Fidel Castro è morto. La propaganda anticomunista dà i suoi frutti, e così potete trovare commenti cretini sulla “dittatura di Castro”. I filoamericani si dimenticano dei danni e dei morti causati dall’embargo, un’arma criminale che colpisce i civili, somministrata con l’intento di rivoltare il popolo contro Castro. Purtroppo anni di propaganda e mistificazione, uniti a buone dosi di stupidità e pochezza morale, spingono gli utili idioti ad addossare la colpa dell’embargo sullo stesso Castro. Li sentite esprimere questa idea: è colpa di Castro se il popolo soffre per l’embargo, perché lui è cattivo, ma se diventa buono gli potremo togliere l’embargo! Nella neolingua della propaganda un paese “diventa buono” quando si piega a 90° agli interessi del paese dominante, cioè, in questo caso, gli Usa.

Vecchie e nuove rivoluzioni

“Nessun vero rivoluzionario muore invano.”

— Fidel Castro

Questa frase è stata usata dalla grillina Carla Ruocco in un tweet: sotto, la foto di Castro a sinistra e quella di Casaleggio a destra.

Un tweet di risposta riassume toni e contenuti di altri tweet da intellettuali piddini, nel senso di antagonista naturale del M5s.

Così come il grillino non è per forza un elettore del Movimento Cinque Stelle, così il piddino non descrive tanto l’elettore o il militante del Partito sedicente democratico, quanto chiunque, con le sue parole o azioni, danneggia i nemici politici del Pd. Per paradosso è piddino anche l’elettore del M5s che attacca la Lega, almeno finché si crede che la Lega non sia una forza filogovernativa, cioè renziana, cioè compagna del Pd. In modo speculare e sempre paradossale è grillino anche l’elettore del Pd che attacca una delle correnti interne del Pd: potete trovare attacchi durissimi fatti da militanti del Pd ai bersaniani e ai civatiani. Bene, questi attacchi sono fatti da militanti del Pd che in questo caso posso chiamare grillini.

Se siete confusi e pensate che sia una supercazzola non è colpa mia: questo blog non verrà scritto in forma ridotta per venire incontro alle vostre limitate capacità mentali (Luttazzi).

ma che cazzo c’entra il guru con fidel?Ma vi costa tanto aprire un libro?Oramai siete sempre meno credibili

Cosa c’entra Casaleggio con Fidel? Così si chiede il piddino. È una domanda imbarazzante perchè il collegamento è ovvio.

La frase di Fidel Castro collega i due personaggi passando per l’idea che Ruocco e altri hanno di Casaleggio: un rivoluzionario, o uno che ha iniziato qualcosa che secondo i grillini è rivoluzionario. L’idea di rivoluzione, cioè, per dirla grazie alla Treccani

qualsiasi processo storico o movimento, anche non violento e protratto nel tempo, attraverso il quale si determini un radicale mutamento di fatto delle strutture economico-sociali e politiche, o di particolari settori di attività

non è aliena al M5s, infatti potremmo dire che è una della sue ambizioni. L’altro tratto in comune è che sono morti tutti e due ma la loro eredità politica o ideologica è viva. Il cerchio si chiude: Casaleggio è morto, ma il M5s ha continuato il suo cammino. Ora è morto anche Castro, che era un rivoluzionario e ha pronunciato una frase per i “veri rivoluzionari”. Castro morto, l’idea di rivoluzione e la frase pronunciata da Castro sono tutti gli elementi che servono per capire perché Carla Ruocco ha fatto quel tweet.
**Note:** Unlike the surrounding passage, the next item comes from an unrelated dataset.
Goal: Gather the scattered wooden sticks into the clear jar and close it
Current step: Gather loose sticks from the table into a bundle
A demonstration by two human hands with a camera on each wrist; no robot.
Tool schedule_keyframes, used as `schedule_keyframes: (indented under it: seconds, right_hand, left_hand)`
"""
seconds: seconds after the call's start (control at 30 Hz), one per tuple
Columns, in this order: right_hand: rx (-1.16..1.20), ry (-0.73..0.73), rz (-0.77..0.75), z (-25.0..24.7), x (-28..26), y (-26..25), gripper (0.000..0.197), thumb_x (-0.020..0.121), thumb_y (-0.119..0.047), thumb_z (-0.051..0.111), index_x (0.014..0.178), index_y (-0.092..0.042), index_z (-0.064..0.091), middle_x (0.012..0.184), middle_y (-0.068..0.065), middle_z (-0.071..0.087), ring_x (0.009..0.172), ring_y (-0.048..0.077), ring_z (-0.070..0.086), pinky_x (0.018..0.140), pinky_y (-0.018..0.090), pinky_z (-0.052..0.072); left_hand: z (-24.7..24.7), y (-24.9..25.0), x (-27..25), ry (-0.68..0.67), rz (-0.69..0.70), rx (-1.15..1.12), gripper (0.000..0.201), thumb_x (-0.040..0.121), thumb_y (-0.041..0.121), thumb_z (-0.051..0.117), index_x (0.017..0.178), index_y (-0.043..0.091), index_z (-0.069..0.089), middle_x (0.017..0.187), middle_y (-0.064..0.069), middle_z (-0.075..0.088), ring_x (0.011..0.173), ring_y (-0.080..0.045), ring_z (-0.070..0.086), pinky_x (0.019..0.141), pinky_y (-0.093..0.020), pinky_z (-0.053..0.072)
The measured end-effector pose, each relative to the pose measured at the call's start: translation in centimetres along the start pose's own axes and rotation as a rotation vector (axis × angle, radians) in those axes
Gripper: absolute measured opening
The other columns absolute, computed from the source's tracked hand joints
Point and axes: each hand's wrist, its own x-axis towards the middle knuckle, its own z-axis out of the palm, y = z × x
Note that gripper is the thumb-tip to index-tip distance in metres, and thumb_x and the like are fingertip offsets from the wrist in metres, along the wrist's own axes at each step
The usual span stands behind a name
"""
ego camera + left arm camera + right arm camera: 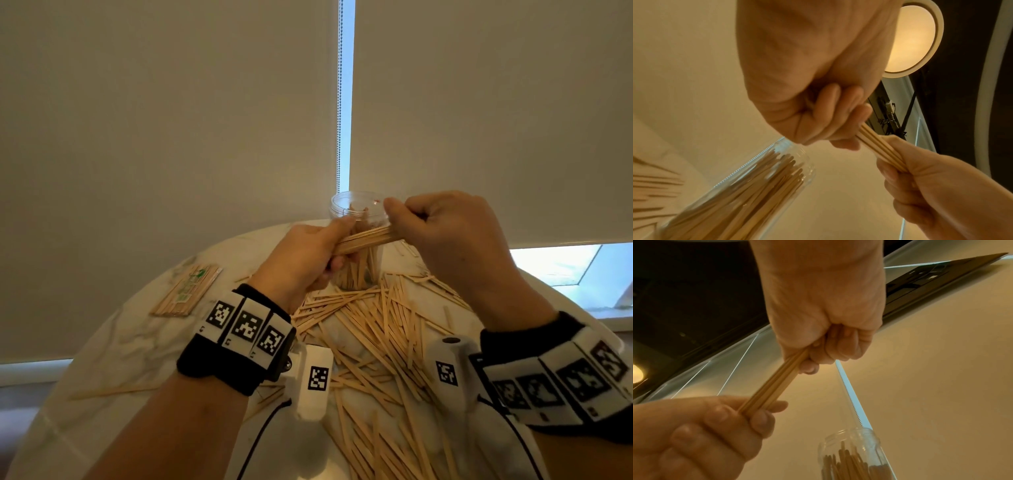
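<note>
The right hand (824, 318) hung from the top of the frame, its fingers (840, 347) curled round one end of a bundle of sticks (772, 384). The bundle ran down and to the left into the left hand (701, 431), whose thumb and fingers gripped the other end. Below and to the right stood the jar (851, 456), its mouth uncovered, with many sticks upright inside. A pale blind filled the background, a bead chain (849, 394) running along its edge.
</note>
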Motion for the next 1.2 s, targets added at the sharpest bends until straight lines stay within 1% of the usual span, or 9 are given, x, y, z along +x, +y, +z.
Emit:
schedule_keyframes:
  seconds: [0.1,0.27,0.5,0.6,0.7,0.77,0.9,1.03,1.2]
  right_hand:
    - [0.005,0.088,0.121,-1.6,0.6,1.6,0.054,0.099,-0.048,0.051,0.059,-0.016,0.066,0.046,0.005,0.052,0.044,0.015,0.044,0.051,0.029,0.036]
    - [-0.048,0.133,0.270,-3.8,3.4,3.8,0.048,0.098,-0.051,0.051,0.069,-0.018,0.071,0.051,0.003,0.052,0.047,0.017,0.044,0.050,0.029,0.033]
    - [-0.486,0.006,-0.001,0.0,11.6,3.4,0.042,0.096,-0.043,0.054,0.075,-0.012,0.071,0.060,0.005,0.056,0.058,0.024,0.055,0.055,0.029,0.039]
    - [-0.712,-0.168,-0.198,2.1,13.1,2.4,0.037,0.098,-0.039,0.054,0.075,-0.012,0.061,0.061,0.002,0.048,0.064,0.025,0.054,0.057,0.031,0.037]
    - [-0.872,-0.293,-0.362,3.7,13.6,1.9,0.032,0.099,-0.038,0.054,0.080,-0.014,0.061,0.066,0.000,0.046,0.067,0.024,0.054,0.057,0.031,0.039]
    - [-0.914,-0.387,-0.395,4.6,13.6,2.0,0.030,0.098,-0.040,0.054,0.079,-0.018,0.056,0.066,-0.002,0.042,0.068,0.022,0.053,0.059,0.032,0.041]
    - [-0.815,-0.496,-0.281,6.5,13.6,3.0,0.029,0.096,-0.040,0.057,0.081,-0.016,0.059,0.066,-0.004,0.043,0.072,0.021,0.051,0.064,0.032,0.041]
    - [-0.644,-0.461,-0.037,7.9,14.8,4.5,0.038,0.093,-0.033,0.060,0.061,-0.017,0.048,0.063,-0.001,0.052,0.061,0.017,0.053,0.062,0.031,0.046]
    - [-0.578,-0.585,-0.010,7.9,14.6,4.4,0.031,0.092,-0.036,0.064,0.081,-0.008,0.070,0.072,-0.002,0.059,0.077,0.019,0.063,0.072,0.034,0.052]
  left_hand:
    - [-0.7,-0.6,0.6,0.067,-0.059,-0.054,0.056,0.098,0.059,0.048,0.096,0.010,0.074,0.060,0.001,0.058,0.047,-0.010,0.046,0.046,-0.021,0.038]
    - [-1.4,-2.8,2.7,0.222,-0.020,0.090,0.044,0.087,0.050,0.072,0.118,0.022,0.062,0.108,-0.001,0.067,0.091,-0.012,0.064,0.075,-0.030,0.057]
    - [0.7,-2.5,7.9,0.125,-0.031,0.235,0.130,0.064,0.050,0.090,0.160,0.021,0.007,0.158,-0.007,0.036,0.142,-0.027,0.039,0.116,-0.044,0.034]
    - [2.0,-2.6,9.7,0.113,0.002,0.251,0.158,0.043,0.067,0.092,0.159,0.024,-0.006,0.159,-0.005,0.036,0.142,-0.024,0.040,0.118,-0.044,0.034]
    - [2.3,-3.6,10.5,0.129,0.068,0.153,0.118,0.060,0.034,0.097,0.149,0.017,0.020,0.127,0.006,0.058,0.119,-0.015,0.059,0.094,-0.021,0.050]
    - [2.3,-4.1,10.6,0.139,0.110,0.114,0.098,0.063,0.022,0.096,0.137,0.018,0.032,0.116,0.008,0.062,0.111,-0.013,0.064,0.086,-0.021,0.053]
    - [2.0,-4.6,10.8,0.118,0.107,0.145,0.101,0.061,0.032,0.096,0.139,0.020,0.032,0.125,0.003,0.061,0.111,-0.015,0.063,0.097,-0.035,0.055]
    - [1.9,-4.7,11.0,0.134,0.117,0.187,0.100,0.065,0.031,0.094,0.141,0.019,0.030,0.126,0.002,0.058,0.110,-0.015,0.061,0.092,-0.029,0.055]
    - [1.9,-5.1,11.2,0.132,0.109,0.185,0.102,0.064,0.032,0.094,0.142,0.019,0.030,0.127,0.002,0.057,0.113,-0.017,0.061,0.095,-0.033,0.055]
Non serve aprire un libro, ma usare il cervello, che purtroppo non viene usato da questi piddini, anche se a sentire loro sembra di essere davanti a pozzi sconfinati di cultura e intelligenza.

La frase “oramai siete sempre meno credibili” la sento dal 2013. Nel frattempo i consensi del M5s oscillano, ma tengono bene e non sono diminuiti. La dice lunga sulle capacità di certi utenti piddini di connettersi con la realtà fuori dalla propaganda a loro più congeniale.